Another important improvement to the atlatl's design was the introduction of a small weight (between 60 and 80 grams) strapped to its mid-section. Some atlatlists maintain that stone weights add mass to the shaft of the device, causing resistance to acceleration when swung, which results in a more forceful and accurate launch of the dart. Other atlatlists claim that atlatl weights add only stability to a cast which results in greater accuracy.
Based on previous work done by William S. Webb, William R. Perkins claims that atlatl weights, commonly called "Bannerstones," are artifacts characterized by a centered hole in a symmetrically shaped carved or ground stone, shaped wide and flat with a drilled hole a little like a large wing nut, are a rather ingenious improvement to the design that created a silencing effect when swung, lowering the frequency of the telltale "zip" of an atlatl in use to a more subtle "woof" sound that did not travel as far and was less likely to alert prey or other humans.
Wooden darts were known at least since the Middle Paleolithic (Schöningen, Torralba, Clacton-on-Sea and Kalambo Falls). While the atlatl is capable of casting a dart well over 100 meters, it is most accurately used at distances of 20 meters or less. An atlatl dart is capable of killing even the largest of animals at any distance that its thrower is capable of accurately reaching since more power is applied to longer shots than shorter shots. The accuracy of the atlatl and dart tends to decrease as the distance increases. The atlatl is believed to have been in use since the Upper Paleolithic (c. 30,000 BC). Most stratified European finds come from the Magdalenian (late upper Palaeolithic). In this period, elaborate pieces, often in the form of animals, are common. The earliest known example is a 27,000 year-old atlatl made of reindeer antler and found in France.
The atlatl has been used by early Native Americans as well. It seems to have been introduced during the immigration across the Bering Land Bridge, a wide section of exposed seabed that connected Asia and North America during the last Ice Age.
Every atlatl has 3 main parts - the handle (grip), the shaft, and the peg or socket. After that, everything is variable. Lengths range from 5 1/2" (Santa Barbara, Baja California) to 48" or more in Australia. Widths range from 1/4" to 8". Materials used include wood, bone, ivory, and antler. Some have pegs to hold the darts ("male") while others have sockets ("female"). They have been found with grooves, dart rests, finger holes, leather thongs, shell grips, antler handles, antler pegs, bone pegs, tooth pegs, carved grips, carved designs, paint, and bannerstones, which were only used in North America.
Throwing a spear by hand involves the entire body. You step up, shift your weight, bring your arm forward, and flip your wrist to release the spear in one fluid motion. Throwing with an atlatl is exactly the same. So what makes the atlatl more effective? Physics. When you flip your wrist to throw the spear, your hand moves about 7" in 1/10 of a second.
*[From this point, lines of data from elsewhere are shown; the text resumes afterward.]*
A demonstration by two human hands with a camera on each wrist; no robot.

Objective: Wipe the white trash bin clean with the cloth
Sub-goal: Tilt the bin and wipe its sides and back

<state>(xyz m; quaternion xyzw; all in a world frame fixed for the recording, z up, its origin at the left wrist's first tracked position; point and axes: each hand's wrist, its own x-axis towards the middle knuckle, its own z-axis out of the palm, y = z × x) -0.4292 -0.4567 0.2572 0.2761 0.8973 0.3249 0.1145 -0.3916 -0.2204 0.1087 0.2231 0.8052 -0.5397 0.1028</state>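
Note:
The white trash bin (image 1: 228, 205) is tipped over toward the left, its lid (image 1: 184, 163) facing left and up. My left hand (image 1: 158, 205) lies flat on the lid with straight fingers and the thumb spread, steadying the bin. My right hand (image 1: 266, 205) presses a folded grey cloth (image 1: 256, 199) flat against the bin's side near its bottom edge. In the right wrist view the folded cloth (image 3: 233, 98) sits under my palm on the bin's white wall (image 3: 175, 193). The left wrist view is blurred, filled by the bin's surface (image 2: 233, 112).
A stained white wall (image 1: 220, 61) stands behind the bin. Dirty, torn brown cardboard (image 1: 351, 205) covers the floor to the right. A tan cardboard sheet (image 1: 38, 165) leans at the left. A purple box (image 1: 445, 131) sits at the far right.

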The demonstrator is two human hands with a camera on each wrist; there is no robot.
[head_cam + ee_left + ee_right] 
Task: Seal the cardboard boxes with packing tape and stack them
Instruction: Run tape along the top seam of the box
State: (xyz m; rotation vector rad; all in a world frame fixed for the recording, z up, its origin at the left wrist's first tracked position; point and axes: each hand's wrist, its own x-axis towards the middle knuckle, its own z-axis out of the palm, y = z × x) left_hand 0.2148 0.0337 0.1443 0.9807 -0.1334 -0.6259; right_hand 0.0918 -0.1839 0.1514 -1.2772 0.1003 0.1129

This 6 feet per second (about 4 mph) is added to the velocity of the spear. The final result is about 50 mph.
When you flip your wrist with a 24" atlatl, the peg end (and the attached dart) moves about 70" in that 1/10 of a second. This adds 60 feet per second (40 mph) to the velocity of the dart. The final result is about 90 mph. More speed means farther throws, harder hits, better penetration, and less time for the prey to react. That is what makes the atlatl so effective. And it is effective. In the past it has been used to hunt the "megabeasts". Atlatl points have been found in the bones of woolly mammoths and giant bison, and it is thought that man's use of this weapon is what led to the megabeasts' extinction.
How could one man kill a mammoth? He couldn't. But for ancient people, hunting was often a group activity. Small herds of animals were driven against a natural barrier (cliff, rock wall, river) and then everybody began to throw and stab. When the animals finally escaped, the wounded ones left behind were finished off.